The pulse of investment by medical schemes in sophisticated IT systems has been quickening for several years and the result is improved administration and slightly reduced costs of health care.
Most private medical scheme members would agree they are reimbursed sooner than they were a few years ago. But not everyone is convinced.
Board of Healthcare Funders research and advocacy executive Vishal Brijlal says not all schemes have improved, though there has been an overall improvement in management information and electronic claims processing.
"We still get poor data from some medical schemes. The investment in IT development is not generating all it promised," he says.
Ten years ago, 100% of medical claims were paper-based and administrators aimed for a turnaround time of 20 days . Claim forms had to be filled in, mailed, captured on the administrator's system, adjudicated and then paid.
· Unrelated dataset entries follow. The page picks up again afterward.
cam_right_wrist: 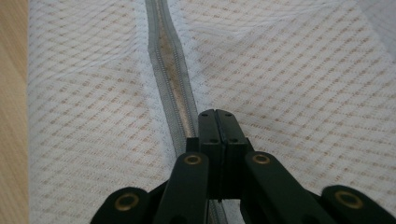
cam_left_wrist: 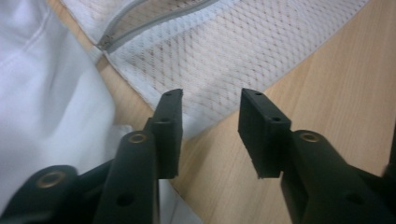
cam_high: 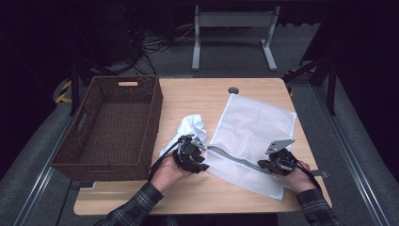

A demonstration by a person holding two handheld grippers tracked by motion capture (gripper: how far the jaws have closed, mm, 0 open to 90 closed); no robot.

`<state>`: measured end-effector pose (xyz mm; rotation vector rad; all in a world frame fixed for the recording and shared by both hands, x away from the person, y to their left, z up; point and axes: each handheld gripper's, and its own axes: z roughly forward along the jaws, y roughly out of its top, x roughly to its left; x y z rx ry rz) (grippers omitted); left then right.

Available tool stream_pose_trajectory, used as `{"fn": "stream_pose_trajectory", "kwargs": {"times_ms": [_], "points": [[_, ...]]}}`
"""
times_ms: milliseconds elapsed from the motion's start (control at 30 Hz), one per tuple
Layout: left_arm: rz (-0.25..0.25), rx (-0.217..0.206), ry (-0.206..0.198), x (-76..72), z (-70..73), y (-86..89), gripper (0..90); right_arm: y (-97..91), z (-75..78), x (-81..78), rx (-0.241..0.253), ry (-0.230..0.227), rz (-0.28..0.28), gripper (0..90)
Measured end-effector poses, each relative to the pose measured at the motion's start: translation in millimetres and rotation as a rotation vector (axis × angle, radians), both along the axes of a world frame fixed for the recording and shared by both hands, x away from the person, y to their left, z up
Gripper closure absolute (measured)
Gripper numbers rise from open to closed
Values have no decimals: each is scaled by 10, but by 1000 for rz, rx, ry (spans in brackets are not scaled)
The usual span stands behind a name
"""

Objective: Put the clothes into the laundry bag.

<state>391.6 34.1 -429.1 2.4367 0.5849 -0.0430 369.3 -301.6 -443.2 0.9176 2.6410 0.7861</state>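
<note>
Left gripper (cam_high: 201,157): jaws parted, nothing between the pads, which hang over bare wood just off a corner of the mesh bag (cam_high: 251,141). No contact with the bag visible in the left gripper view; the crumpled white cloth (cam_high: 190,128) lies just beside it on the left and partly under its body.

Right gripper (cam_high: 264,164): jaws clenched tight together at the near edge of the mesh bag, right beside the grey zipper (cam_right_wrist: 170,88). Whether a fold of mesh or the zipper pull is pinched between the pads cannot be told.

Left to right on the table (cam_high: 197,99):
- wicker basket (cam_high: 89,155), dark brown, rectangular, woven walls with handle slots, at the table's left edge.
- white cloth, soft, bunched, smooth weave with a stitched seam, between basket and bag.
- mesh bag, white, flat, roughly rectangular, open diamond-pattern netting with the wood showing through; zipper partly open along the near edge, running between the two grippers.
- small dark round fitting (cam_high: 233,90) in the tabletop beyond the bag.

Table: light wood grain, rounded corners.
</note>
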Motion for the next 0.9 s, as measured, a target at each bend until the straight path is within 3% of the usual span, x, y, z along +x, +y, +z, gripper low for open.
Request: {"fn": "stream_pose_trajectory", "kwargs": {"times_ms": [200, 367, 733, 900], "points": [[4, -5, -48, -85, 4, 78, 338, 109, 1, -29, -7, 6, 42, 900], [14, -8, -58, -130, -17, 136, 257, 185, 5, -53, -13, 12, 71, 900], [0, 1, -49, -130, -46, 123, 250, 394, 16, -145, -33, 35, 173, 900], [-1, -4, -53, -126, -61, 112, 250, 403, 30, -162, -32, 33, 181, 891]]}}
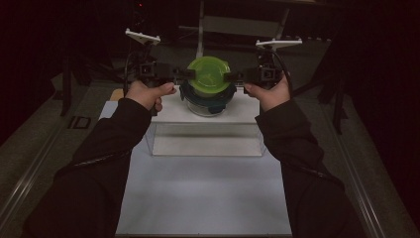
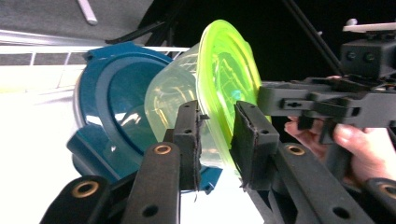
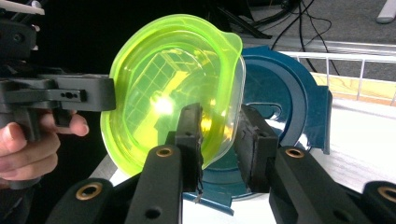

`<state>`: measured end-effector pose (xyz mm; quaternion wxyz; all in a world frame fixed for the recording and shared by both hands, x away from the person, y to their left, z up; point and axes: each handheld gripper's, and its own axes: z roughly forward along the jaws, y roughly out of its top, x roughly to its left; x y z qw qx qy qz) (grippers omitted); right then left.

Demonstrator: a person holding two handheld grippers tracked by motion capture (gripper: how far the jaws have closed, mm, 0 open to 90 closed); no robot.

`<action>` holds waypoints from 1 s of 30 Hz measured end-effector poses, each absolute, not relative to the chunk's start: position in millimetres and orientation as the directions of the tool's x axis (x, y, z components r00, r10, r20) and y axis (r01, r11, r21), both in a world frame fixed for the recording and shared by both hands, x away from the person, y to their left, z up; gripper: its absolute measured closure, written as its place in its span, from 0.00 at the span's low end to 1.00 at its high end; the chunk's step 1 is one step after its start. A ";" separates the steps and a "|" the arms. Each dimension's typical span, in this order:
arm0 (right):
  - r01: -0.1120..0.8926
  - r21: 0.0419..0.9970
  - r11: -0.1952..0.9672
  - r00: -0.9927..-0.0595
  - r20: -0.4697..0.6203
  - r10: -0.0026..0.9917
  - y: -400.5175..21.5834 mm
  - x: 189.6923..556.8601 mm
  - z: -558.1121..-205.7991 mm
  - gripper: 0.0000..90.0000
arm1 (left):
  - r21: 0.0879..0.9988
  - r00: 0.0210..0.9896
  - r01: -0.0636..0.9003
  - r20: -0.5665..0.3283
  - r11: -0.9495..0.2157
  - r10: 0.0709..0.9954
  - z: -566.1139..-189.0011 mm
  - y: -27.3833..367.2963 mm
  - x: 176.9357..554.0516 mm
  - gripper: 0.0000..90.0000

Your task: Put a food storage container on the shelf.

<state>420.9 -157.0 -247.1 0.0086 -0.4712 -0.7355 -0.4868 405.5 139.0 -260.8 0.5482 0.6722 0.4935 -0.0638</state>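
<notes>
Overhead, green lid [image 1: 208, 74] lying flat on blue-rimmed container [image 1: 207, 101], left tongs [image 1: 187, 73] and right tongs [image 1: 229, 77] apart around its rim.

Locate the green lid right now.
High view: the green lid is at top centre, between the left gripper and right gripper, just above the blue-lidded container on the white platform. Each gripper view shows its rim between that gripper's fingers.

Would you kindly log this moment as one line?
left hand-held gripper: jaws astride green lid rim | right hand-held gripper: astride opposite rim | lid over blue-lidded container on white platform
</notes>
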 end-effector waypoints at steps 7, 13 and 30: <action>0.691 0.718 0.084 -0.551 0.447 0.705 -153.7 423.2 -245.3 0.71 | 0.684 0.507 0.725 -0.608 0.079 0.611 -265.7 136.9 412.1 0.69; 0.691 0.718 0.089 -0.545 0.436 0.716 -151.1 424.3 -243.2 0.68 | 0.682 0.499 0.726 -0.607 0.084 0.618 -270.1 136.2 416.1 0.54; 0.665 0.743 0.069 -0.561 0.437 0.704 -153.7 417.5 -242.4 0.49 | 0.727 0.522 0.681 -0.570 0.093 0.634 -266.1 144.4 406.6 0.35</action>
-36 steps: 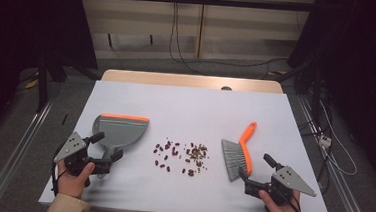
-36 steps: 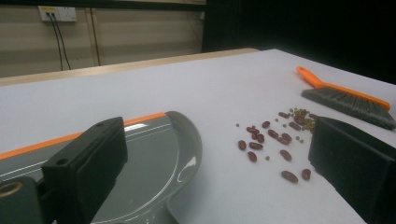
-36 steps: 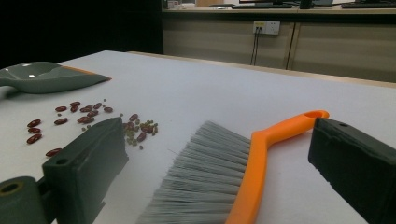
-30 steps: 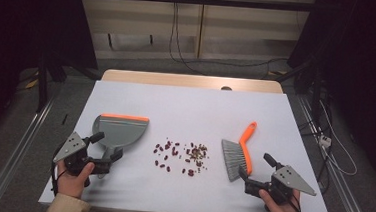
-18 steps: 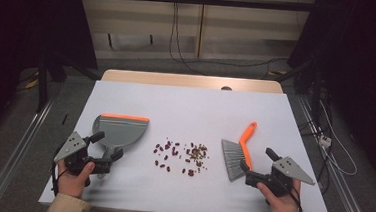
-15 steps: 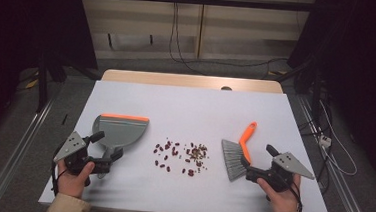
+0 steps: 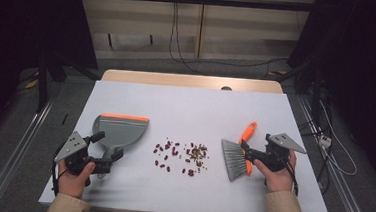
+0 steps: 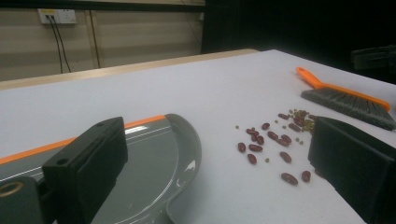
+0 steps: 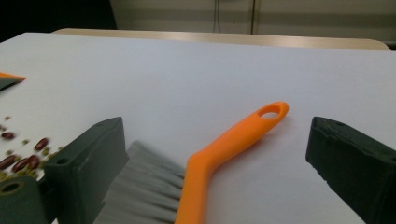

And that's the way it still works today for the 25% of claims that are not submitted electronically.
Today, about 75% of claims involve electronic submission of invoices, an electronic adjudication process, which takes seconds, and electronic payment of three to six days.
Yet technology in health care is a mixed blessing, pulling medical inflation in opposing directions.
Though IT is reducing costs of administration, costly improvements in medical technology are the cause of the cost spiral in health care. Many illnesses, which 10 years ago were untreatable, can today be easily treated thanks to technology.
SA is one of only a handful of countries that has a free market health-care system, but the lack of regulation has allowed for the over-treatment of patients.
Here too, information management is making it possible to control over-treatment and unnecessary expenditure on treatment, medication and hospitalisation. This is what managed health care promised 10 years ago, but it lacked the systems to effect change. The systems underpinning managed health care have finally been rolled out over the past two years.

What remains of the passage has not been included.